**PROBLEM TO SOLVE**. Using the listing below, report each line holding the string "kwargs".

##### TASK INPUT #####

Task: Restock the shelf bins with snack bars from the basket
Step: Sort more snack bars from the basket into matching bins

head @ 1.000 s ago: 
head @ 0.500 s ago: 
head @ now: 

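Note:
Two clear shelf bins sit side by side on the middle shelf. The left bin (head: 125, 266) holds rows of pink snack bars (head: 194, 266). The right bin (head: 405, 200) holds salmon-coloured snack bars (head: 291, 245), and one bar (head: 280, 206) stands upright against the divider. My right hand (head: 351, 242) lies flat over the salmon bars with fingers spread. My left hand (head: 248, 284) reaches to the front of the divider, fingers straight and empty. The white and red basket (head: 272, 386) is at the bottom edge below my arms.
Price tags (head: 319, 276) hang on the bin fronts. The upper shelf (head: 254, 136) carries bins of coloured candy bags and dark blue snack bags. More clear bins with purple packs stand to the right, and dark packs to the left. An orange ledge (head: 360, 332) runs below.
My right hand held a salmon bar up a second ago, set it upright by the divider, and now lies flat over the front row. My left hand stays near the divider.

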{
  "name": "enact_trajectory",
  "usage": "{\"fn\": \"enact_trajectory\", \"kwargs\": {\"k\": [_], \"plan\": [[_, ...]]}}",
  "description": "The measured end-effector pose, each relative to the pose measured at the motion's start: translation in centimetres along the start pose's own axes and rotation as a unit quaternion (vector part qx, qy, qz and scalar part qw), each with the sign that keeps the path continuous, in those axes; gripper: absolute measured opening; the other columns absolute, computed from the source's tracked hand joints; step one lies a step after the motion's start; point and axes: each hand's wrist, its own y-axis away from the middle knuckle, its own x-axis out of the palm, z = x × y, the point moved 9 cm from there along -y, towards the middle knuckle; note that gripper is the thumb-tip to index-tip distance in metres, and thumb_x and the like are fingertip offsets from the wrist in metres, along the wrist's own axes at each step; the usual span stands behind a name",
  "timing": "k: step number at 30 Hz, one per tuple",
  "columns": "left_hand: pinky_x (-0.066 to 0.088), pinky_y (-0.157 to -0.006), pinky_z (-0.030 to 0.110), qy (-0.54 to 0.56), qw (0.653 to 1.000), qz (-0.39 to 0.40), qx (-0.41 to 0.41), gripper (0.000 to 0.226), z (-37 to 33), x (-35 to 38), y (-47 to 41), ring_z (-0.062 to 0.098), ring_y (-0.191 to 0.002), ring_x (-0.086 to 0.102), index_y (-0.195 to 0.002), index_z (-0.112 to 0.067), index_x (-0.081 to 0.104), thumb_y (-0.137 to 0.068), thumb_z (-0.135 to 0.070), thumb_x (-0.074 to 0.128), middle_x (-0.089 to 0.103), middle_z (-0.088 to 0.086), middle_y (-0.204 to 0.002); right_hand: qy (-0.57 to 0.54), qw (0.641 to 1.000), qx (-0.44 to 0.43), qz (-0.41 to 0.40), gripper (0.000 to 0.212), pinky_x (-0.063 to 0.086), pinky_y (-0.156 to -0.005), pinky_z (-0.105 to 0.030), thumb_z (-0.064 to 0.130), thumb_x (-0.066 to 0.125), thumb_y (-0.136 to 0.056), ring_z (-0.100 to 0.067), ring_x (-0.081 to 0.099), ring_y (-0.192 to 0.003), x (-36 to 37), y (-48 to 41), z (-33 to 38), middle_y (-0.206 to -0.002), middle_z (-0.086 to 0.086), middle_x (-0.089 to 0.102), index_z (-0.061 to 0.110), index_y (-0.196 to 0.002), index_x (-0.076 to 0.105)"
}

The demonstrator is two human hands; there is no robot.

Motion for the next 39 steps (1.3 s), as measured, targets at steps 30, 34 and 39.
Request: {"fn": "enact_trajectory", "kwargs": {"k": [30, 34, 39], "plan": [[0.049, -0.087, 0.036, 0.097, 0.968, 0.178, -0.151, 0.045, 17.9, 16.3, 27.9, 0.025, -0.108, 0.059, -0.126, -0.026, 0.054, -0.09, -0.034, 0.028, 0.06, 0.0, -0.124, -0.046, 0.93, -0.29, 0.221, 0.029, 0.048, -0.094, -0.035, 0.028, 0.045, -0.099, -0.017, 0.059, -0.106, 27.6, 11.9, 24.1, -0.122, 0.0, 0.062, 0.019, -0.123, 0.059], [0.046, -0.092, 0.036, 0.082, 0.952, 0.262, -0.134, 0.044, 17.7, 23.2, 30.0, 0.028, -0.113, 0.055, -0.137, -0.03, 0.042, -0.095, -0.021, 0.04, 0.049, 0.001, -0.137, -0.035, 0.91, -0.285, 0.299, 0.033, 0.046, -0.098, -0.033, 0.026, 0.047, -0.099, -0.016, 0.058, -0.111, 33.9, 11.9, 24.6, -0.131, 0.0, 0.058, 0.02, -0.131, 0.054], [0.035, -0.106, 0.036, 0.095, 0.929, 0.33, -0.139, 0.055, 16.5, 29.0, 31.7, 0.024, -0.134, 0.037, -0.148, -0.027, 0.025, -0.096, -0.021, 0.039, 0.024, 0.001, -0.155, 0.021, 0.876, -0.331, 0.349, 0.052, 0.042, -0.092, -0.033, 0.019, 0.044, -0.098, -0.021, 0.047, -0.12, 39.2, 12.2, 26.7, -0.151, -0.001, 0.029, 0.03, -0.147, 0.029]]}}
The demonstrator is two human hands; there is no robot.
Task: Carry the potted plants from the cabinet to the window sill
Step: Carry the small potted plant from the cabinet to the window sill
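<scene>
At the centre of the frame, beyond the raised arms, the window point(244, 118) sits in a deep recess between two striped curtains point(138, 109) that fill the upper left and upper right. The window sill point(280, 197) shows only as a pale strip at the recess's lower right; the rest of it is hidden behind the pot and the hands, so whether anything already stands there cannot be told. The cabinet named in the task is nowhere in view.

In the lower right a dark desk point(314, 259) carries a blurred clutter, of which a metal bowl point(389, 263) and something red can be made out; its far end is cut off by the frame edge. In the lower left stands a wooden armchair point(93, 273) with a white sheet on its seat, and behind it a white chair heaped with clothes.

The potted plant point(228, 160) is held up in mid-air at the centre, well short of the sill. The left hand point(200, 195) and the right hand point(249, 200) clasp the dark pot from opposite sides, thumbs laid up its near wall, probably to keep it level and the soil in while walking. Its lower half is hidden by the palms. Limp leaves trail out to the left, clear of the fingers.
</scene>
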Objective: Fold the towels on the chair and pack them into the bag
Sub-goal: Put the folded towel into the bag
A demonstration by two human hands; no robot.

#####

**RESPONSE BOX**.
  "usage": "{\"fn\": \"enact_trajectory\", \"kwargs\": {\"k\": [_], \"plan\": [[_, ...]]}}",
Request: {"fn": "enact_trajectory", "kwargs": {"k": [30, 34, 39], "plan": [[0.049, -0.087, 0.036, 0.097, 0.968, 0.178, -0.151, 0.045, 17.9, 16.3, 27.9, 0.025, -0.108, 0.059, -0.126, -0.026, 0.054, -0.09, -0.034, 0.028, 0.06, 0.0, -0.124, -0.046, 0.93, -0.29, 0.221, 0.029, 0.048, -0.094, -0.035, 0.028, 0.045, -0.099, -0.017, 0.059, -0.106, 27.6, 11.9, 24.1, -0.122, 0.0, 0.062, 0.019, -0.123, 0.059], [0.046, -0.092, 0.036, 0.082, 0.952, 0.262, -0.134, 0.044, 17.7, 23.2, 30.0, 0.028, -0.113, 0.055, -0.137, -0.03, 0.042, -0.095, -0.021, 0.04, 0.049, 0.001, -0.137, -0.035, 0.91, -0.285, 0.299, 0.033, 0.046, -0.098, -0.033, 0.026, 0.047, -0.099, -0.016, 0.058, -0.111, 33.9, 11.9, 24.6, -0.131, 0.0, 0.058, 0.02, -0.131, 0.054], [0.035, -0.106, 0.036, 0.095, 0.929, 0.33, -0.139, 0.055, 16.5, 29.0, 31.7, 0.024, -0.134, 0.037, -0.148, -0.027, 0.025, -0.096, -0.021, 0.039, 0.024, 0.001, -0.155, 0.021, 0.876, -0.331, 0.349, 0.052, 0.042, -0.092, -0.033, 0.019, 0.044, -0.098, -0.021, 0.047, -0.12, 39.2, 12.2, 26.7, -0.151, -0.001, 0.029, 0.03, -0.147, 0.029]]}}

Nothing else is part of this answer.